Look for "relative" in each line of the records, and copy the lines that have it.
SOURCE DATA: Begin
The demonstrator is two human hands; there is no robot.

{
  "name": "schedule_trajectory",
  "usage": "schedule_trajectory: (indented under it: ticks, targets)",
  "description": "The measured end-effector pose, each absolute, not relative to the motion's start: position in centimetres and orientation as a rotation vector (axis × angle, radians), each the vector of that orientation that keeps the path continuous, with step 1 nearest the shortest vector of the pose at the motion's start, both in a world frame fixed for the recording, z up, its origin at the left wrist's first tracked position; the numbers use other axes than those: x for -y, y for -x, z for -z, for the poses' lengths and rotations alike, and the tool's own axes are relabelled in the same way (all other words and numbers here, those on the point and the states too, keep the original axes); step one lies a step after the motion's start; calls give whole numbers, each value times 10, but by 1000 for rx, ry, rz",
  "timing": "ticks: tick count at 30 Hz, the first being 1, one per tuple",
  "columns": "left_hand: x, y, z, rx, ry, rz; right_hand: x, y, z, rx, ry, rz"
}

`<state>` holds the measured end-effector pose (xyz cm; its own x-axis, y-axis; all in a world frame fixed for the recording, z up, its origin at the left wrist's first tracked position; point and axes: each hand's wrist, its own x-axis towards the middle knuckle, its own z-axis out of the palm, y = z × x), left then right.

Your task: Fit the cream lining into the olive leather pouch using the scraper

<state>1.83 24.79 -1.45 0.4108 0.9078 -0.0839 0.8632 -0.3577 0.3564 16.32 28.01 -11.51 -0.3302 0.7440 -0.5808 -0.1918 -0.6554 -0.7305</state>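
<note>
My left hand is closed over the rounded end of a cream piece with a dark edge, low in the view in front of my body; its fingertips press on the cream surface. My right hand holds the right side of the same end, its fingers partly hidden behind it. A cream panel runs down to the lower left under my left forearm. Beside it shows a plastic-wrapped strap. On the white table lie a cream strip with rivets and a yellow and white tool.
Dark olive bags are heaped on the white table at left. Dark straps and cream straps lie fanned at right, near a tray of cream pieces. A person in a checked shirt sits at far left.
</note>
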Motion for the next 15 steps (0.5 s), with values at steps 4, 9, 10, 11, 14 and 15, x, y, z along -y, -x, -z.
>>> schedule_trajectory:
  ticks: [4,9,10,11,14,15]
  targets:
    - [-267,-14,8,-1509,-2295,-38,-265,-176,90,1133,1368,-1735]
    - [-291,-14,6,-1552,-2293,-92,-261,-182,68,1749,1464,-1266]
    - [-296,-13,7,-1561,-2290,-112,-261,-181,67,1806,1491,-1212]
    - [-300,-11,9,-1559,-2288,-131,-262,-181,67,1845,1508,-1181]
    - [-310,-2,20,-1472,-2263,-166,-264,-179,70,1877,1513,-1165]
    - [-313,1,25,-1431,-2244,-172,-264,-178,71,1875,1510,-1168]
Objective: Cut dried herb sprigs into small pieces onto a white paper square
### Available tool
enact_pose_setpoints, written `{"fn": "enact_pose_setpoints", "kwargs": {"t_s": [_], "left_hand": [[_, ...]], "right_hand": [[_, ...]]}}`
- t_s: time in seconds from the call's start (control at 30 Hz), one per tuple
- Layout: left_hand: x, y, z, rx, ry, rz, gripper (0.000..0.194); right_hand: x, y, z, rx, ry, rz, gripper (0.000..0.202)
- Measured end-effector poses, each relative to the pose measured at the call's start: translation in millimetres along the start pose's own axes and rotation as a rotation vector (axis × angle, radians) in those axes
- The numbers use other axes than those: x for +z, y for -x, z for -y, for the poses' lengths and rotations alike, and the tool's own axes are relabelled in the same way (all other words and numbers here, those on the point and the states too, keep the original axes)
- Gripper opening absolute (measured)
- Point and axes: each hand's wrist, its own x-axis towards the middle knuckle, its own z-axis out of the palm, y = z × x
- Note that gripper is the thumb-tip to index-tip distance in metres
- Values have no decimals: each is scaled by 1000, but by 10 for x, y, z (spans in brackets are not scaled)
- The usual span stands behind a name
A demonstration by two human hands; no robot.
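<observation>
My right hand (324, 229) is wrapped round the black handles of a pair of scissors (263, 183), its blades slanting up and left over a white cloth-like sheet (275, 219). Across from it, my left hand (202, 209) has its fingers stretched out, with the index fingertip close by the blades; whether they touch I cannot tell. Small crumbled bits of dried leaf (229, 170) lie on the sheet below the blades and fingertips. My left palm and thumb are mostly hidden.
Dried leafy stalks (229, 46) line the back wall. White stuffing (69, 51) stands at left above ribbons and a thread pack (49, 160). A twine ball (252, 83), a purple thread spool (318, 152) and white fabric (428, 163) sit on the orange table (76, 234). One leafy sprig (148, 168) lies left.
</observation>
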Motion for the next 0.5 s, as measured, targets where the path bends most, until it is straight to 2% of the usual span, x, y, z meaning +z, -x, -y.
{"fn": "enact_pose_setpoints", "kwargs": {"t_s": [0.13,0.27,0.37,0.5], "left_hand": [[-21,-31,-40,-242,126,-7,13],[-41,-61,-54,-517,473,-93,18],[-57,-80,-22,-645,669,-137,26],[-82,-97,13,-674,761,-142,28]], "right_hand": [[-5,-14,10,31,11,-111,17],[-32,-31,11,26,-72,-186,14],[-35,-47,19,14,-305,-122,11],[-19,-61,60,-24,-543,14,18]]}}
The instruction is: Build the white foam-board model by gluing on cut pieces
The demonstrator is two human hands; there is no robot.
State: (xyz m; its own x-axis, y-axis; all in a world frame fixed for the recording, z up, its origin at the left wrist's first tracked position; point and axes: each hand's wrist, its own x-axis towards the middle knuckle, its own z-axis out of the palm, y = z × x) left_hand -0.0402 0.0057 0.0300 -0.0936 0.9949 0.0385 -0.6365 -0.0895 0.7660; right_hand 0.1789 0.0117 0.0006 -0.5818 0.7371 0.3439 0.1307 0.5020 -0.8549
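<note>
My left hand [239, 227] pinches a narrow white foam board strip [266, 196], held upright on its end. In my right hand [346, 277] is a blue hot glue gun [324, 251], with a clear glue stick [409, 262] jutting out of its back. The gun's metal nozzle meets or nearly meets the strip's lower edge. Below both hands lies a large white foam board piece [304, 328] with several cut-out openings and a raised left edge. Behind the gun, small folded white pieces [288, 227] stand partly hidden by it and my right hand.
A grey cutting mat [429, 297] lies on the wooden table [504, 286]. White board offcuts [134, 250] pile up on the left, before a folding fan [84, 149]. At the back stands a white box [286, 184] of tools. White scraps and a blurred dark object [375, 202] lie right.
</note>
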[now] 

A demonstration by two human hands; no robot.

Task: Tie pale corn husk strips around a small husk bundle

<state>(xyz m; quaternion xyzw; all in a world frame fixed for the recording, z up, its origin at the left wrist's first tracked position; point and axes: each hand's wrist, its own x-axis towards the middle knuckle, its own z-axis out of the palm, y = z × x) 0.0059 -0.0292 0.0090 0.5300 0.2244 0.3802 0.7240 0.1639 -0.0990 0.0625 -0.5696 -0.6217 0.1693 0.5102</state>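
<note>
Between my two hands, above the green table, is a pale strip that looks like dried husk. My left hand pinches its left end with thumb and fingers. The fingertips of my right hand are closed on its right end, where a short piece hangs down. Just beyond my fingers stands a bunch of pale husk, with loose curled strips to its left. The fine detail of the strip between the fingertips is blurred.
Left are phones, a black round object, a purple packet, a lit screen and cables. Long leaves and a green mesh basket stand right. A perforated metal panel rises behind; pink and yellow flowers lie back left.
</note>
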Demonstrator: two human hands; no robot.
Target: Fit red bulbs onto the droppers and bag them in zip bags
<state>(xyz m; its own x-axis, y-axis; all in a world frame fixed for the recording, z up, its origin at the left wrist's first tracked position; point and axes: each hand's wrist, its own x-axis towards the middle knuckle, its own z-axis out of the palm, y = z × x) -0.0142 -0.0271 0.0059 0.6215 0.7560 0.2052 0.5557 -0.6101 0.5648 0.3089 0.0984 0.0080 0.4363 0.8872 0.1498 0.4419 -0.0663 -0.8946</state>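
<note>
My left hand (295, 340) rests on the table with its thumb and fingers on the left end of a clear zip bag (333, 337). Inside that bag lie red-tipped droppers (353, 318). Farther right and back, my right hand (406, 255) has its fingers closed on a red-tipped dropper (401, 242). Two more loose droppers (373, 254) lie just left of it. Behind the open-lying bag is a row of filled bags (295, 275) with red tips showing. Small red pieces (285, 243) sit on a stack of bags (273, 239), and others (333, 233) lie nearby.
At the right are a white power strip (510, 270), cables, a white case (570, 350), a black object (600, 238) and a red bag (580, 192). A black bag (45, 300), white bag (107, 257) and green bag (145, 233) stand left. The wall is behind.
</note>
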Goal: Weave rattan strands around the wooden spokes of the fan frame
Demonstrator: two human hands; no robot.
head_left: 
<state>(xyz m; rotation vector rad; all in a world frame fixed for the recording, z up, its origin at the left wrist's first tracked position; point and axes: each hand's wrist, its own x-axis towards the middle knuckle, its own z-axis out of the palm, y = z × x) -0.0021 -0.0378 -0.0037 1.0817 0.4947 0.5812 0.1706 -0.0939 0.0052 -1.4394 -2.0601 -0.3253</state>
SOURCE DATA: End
■ RESPONSE
  "description": "The measured end-effector pose, each absolute, not relative to the motion's start: position in centimetres and orientation as a rotation vector (axis × angle, radians), each the vector of that orientation that keeps the path continuous, with step 1 nearest the shortest vector of the pose at the motion's start, both in a world frame fixed for the recording, z up, its origin at the left wrist's first tracked position; the numbers use other axes than those: x for -y, y for -x, z for -z, for the poses' lengths and rotations alike, and the tool's own axes are relabelled in the same way (all other words and numbers here, those on the point and the states too, keep the original axes); step one lies a step after the motion's start; calls give whole numbers, each value times 10, but by 1000 for rx, ry, rz",
- Measured end-effector poses, each relative to the pose measured at the call's start: translation in millimetres along the start pose's own axes and rotation as a rotation vector (axis × angle, radians) in those axes

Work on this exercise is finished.